Task to carry out -> Reproduce the section of the listing that begins at the line containing "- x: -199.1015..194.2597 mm" and finishes at the line containing "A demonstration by". Include both end lines and nothing beyond them.

Data provided ->
——
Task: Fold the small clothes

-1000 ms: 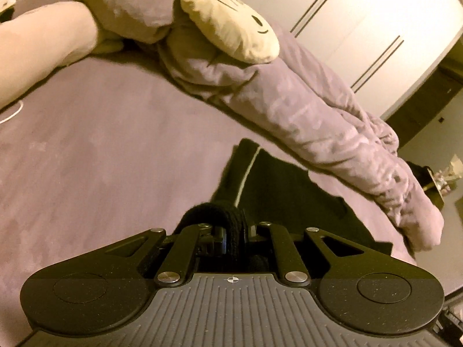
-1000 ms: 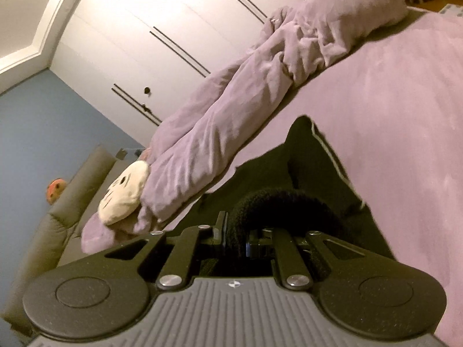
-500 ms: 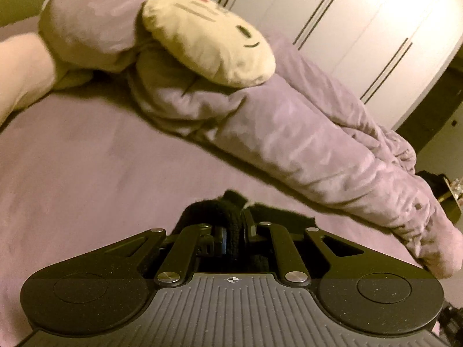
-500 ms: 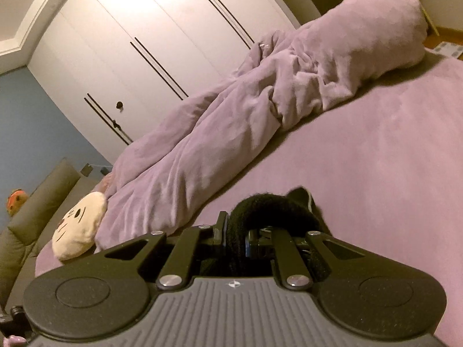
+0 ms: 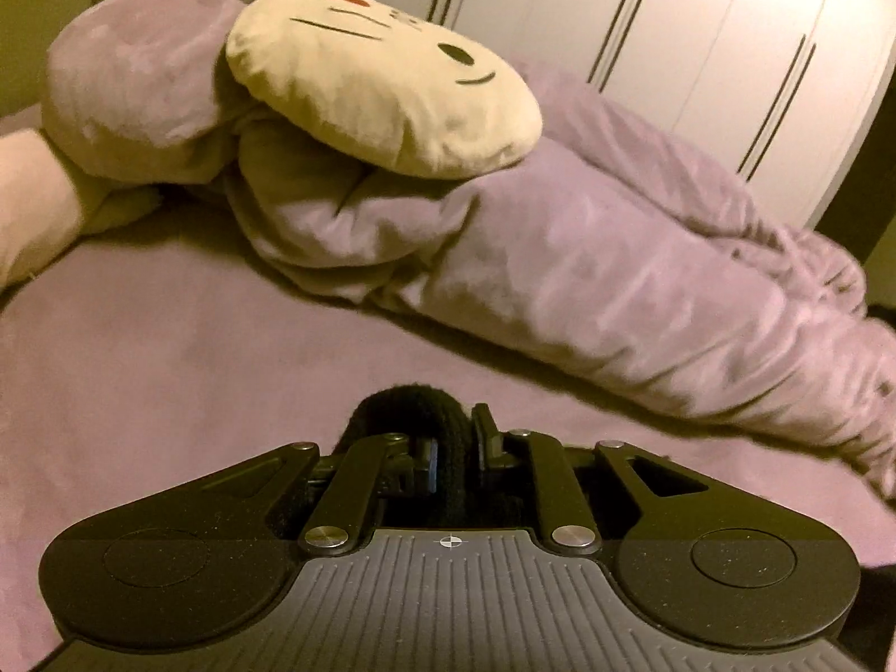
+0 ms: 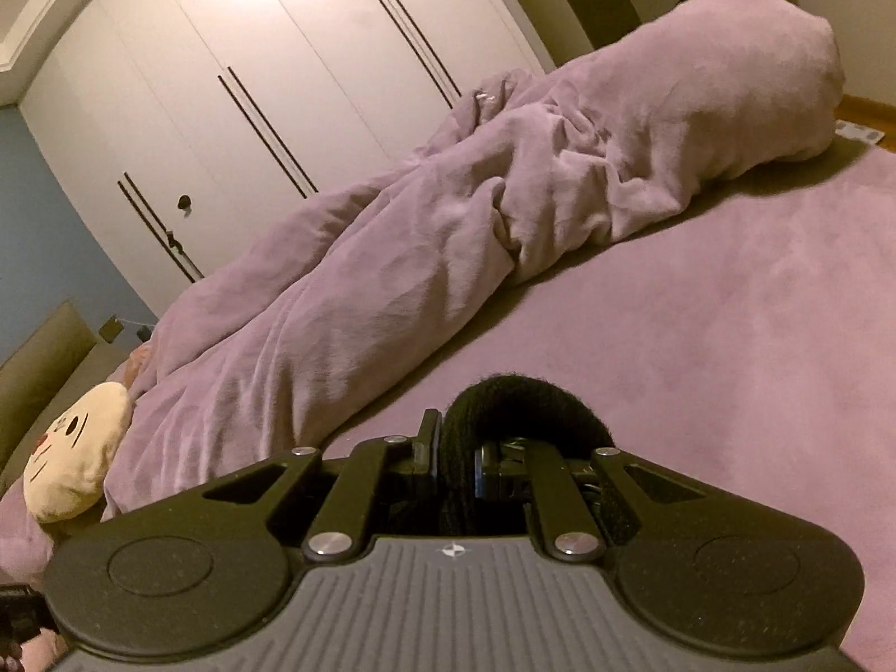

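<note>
A small black knitted garment is held at two points over the purple bed. My left gripper [image 5: 455, 448] is shut on a bunched black edge of the garment [image 5: 409, 409]. My right gripper [image 6: 455, 456] is shut on another black edge of it [image 6: 521, 403], which arches over the right finger. The rest of the garment hangs below both grippers, hidden from both views.
A rolled purple blanket [image 5: 588, 280] [image 6: 448, 246] lies across the bed beyond the grippers. A cream round cushion with a face [image 5: 381, 89] [image 6: 73, 448] rests on its end. The purple bed sheet [image 5: 168, 364] [image 6: 728, 308] lies below. White wardrobe doors [image 6: 252, 84] stand behind.
Both grippers have lifted and moved toward the blanket with the garment. The spread black cloth on the sheet has dropped out of both views.
</note>
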`<action>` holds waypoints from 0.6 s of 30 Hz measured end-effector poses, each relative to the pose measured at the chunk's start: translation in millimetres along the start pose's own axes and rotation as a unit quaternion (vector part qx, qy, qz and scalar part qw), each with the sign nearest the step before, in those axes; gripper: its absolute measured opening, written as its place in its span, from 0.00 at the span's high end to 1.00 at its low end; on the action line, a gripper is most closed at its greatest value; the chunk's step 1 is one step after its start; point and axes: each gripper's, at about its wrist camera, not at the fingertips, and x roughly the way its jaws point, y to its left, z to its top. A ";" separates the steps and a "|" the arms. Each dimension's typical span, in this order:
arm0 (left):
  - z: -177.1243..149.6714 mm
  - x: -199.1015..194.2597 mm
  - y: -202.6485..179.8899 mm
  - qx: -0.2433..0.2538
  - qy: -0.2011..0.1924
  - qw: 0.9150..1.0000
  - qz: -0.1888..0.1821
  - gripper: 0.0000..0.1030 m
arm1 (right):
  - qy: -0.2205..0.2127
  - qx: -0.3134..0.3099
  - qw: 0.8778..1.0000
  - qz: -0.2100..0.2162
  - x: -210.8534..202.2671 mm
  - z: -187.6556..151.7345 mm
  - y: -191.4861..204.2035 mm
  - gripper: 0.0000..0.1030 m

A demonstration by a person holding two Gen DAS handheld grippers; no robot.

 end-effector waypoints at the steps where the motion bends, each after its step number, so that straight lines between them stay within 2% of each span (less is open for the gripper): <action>1: -1.0 -0.1 -2.0 0.006 -0.002 1.000 0.006 0.79 | -0.004 0.002 1.000 -0.004 0.7 -1.1 0.0 0.89; 2: -2.3 -3.1 -3.1 0.013 -0.013 1.000 0.010 0.72 | -0.009 0.003 1.000 -0.008 -0.9 -2.5 -0.1 0.85; 3: -3.8 -9.4 -3.8 0.018 -0.036 0.999 0.024 0.48 | -0.015 0.002 1.000 -0.013 -3.3 -3.6 -0.1 0.77; 4: -5.8 -17.5 -4.1 0.019 -0.067 0.997 0.043 0.29 | -0.026 -0.004 0.999 -0.025 -8.4 -5.6 0.1 0.72; 5: -7.3 -25.9 -2.7 0.020 -0.093 0.994 0.052 0.26 | -0.040 -0.012 0.998 -0.039 -13.9 -7.2 0.4 0.57; 6: -7.5 -33.1 0.0 0.022 -0.108 0.993 0.052 0.26 | -0.059 -0.022 0.997 -0.042 -21.5 -9.3 -0.6 0.46; 8: -8.8 -45.3 5.6 0.022 -0.112 0.992 0.047 0.26 | -0.082 -0.039 0.994 -0.053 -38.7 -12.9 -2.1 0.46; 10: -19.4 -57.5 10.9 0.017 -0.109 0.993 0.032 0.26 | -0.095 -0.057 0.993 -0.045 -55.0 -19.9 -1.2 0.46; 12: -36.9 -66.5 11.4 0.012 -0.097 0.995 0.014 0.26 | -0.082 -0.078 0.993 -0.022 -67.6 -35.8 5.4 0.47; 14: -66.9 -72.1 7.8 0.016 -0.066 0.998 -0.012 0.27 | -0.053 -0.108 0.993 -0.004 -72.3 -58.3 17.4 0.50; 18: -125.3 -74.9 -6.5 0.047 -0.006 0.999 -0.025 0.28 | 0.002 -0.175 0.984 0.020 -69.8 -110.5 43.3 0.58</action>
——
Response to the exercise ->
  - x: -199.1015..194.2597 mm
  - y: -202.6485..179.8899 mm
  - qx: -0.2433..0.2538
  - qy: -0.2011..0.1924
  - qw: 0.9150..1.0000
  - qz: -0.1888..0.1821
  - gripper: 0.0000..0.1030 m
arm1 (right):
  - qy: -0.2205..0.2127
  - qx: -0.3134..0.3099
  - qw: 0.8778..1.0000
  - qz: -0.2100..0.2162
  - x: -210.8534..202.2671 mm
  - z: -187.6556..151.7345 mm
  - y: -191.4861..204.2035 mm
  - gripper: 0.0000..0.1030 m

A demonstration by a person holding two Gen DAS handheld grippers; no robot.

There is nothing more to the answer.